• THE TASK:
Would you write out the whole listing below exactly as given?

• MATERIAL PROVIDED:
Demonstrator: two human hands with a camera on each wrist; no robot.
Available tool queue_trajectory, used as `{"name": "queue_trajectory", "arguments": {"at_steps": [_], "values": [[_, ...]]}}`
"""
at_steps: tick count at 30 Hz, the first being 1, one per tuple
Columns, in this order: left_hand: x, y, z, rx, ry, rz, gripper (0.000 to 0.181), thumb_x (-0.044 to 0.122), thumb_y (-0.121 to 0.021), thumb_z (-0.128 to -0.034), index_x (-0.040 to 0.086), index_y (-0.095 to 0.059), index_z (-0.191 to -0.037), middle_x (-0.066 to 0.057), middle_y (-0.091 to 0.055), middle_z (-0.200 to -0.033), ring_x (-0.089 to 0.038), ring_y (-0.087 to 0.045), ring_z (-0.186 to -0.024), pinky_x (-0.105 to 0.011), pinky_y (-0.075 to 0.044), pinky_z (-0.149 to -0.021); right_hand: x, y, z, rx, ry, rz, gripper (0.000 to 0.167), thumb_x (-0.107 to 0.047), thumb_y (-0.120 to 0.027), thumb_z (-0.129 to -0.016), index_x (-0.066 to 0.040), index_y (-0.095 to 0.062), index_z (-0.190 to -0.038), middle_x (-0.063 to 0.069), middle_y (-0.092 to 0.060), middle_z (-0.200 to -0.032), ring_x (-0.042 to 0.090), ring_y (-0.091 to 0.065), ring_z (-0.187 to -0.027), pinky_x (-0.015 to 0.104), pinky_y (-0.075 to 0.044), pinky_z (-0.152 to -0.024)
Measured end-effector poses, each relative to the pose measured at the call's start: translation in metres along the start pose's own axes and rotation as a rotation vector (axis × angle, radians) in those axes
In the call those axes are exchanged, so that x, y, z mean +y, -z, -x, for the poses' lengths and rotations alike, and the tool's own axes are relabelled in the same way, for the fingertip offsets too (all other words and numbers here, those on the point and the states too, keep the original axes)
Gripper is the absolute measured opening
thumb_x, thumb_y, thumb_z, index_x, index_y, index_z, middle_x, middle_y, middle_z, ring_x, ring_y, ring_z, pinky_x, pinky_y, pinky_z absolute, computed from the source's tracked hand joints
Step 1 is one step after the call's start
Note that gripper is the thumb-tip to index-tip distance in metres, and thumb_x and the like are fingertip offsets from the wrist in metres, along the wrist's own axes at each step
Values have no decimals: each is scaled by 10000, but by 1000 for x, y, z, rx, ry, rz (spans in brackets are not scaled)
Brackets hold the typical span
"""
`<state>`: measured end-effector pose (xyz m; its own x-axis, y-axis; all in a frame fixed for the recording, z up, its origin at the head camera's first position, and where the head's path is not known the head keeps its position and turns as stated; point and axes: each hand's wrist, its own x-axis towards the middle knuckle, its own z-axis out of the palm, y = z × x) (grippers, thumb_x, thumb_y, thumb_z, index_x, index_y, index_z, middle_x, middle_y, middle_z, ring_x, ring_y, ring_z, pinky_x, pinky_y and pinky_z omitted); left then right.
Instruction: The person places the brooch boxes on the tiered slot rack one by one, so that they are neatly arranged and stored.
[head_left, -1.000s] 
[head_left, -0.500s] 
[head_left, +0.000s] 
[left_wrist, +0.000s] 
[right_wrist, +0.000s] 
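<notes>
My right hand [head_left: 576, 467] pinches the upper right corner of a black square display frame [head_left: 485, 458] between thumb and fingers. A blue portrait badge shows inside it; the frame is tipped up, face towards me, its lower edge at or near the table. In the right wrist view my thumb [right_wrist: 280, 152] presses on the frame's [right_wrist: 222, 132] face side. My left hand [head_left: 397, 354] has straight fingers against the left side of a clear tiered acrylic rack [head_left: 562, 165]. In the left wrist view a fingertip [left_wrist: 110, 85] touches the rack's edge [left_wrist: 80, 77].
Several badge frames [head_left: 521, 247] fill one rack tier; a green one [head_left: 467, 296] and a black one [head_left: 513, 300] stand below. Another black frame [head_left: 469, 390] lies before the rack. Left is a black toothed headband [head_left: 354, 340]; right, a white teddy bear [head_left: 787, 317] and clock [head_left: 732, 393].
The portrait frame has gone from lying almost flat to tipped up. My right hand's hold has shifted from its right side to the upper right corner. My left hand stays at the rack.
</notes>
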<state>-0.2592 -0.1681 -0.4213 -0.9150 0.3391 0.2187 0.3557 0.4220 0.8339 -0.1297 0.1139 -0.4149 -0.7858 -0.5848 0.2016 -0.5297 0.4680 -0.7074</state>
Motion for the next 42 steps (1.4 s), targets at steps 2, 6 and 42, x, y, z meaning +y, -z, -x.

• ANSWER SECTION:
Demonstrator: two human hands with a camera on each wrist; no robot.
Available tool queue_trajectory, used as `{"name": "queue_trajectory", "arguments": {"at_steps": [_], "values": [[_, ...]]}}`
"""
at_steps: tick count at 30 Hz, the first being 1, one per tuple
Columns, in this order: left_hand: x, y, z, rx, ry, rz, gripper (0.000 to 0.181), thumb_x (-0.044 to 0.122), thumb_y (-0.121 to 0.021), thumb_z (-0.128 to -0.034), index_x (-0.040 to 0.086), index_y (-0.095 to 0.059), index_z (-0.191 to -0.037), middle_x (-0.066 to 0.057), middle_y (-0.091 to 0.055), middle_z (-0.200 to -0.033), ring_x (-0.089 to 0.038), ring_y (-0.087 to 0.045), ring_z (-0.186 to -0.024), pinky_x (-0.105 to 0.011), pinky_y (-0.075 to 0.044), pinky_z (-0.149 to -0.021); right_hand: x, y, z, rx, ry, rz, gripper (0.000 to 0.167), thumb_x (-0.107 to 0.047), thumb_y (-0.120 to 0.027), thumb_z (-0.129 to -0.016), index_x (-0.066 to 0.040), index_y (-0.095 to 0.062), index_z (-0.190 to -0.038), middle_x (-0.063 to 0.069), middle_y (-0.092 to 0.060), middle_z (-0.200 to -0.032), ring_x (-0.042 to 0.090), ring_y (-0.091 to 0.065), ring_z (-0.187 to -0.027), pinky_x (-0.015 to 0.104), pinky_y (-0.075 to 0.044), pinky_z (-0.152 to -0.024)
Measured end-effector poses, each relative to the pose measured at the call's start: translation in metres along the start pose's own axes and rotation as a rotation vector (axis × angle, radians) in those axes
In the call those axes are exchanged, so that x, y, z mean +y, -z, -x, for the poses' lengths and rotations alike, and the tool's own axes are relabelled in the same way, for the fingertip offsets too (all other words and numbers here, those on the point and the states too, keep the original axes)
Gripper is the absolute measured opening
thumb_x, thumb_y, thumb_z, index_x, index_y, index_z, middle_x, middle_y, middle_z, ring_x, ring_y, ring_z, pinky_x, pinky_y, pinky_z absolute, computed from the source's tracked hand joints
Step 1 is one step after the call's start
Note that gripper is the thumb-tip to index-tip distance in metres, and thumb_x and the like are fingertip offsets from the wrist in metres, along the wrist's own axes at each step
Values have no decimals: each is scaled by 10000, but by 1000 for x, y, z, rx, ry, rz (spans in brackets are not scaled)
Brackets hold the typical span
"""
`<state>`: measured end-effector pose (xyz m; its own x-axis, y-axis; all in a frame fixed for the recording, z up, its origin at the head camera's first position, and where the head's path is not known the head keeps its position and turns as stated; point and axes: each hand's wrist, its own x-axis towards the middle knuckle, its own z-axis out of the palm, y = z × x) (grippers, thumb_x, thumb_y, thumb_z, index_x, index_y, index_z, middle_x, middle_y, middle_z, ring_x, ring_y, ring_z, pinky_x, pinky_y and pinky_z omitted); left then right.
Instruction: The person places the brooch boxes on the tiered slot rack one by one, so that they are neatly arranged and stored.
[head_left, -1.000s] 
[head_left, -0.500s] 
[head_left, +0.000s] 
[left_wrist, +0.000s] 
[right_wrist, +0.000s] 
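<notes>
My right hand [head_left: 576, 467] pinches the upper right corner of a black square display frame [head_left: 485, 458] between thumb and fingers. A blue portrait badge shows inside it; the frame is tipped up, face towards me, its lower edge at or near the table. In the right wrist view my thumb [right_wrist: 280, 152] presses on the frame's [right_wrist: 222, 132] face side. My left hand [head_left: 397, 354] has straight fingers against the left side of a clear tiered acrylic rack [head_left: 562, 165]. In the left wrist view a fingertip [left_wrist: 110, 85] touches the rack's edge [left_wrist: 80, 77].
Several badge frames [head_left: 521, 247] fill one rack tier; a green one [head_left: 467, 296] and a black one [head_left: 513, 300] stand below. Another black frame [head_left: 469, 390] lies before the rack. Left is a black toothed headband [head_left: 354, 340]; right, a white teddy bear [head_left: 787, 317] and clock [head_left: 732, 393].
The portrait frame has gone from lying almost flat to tipped up. My right hand's hold has shifted from its right side to the upper right corner. My left hand stays at the rack.
</notes>
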<state>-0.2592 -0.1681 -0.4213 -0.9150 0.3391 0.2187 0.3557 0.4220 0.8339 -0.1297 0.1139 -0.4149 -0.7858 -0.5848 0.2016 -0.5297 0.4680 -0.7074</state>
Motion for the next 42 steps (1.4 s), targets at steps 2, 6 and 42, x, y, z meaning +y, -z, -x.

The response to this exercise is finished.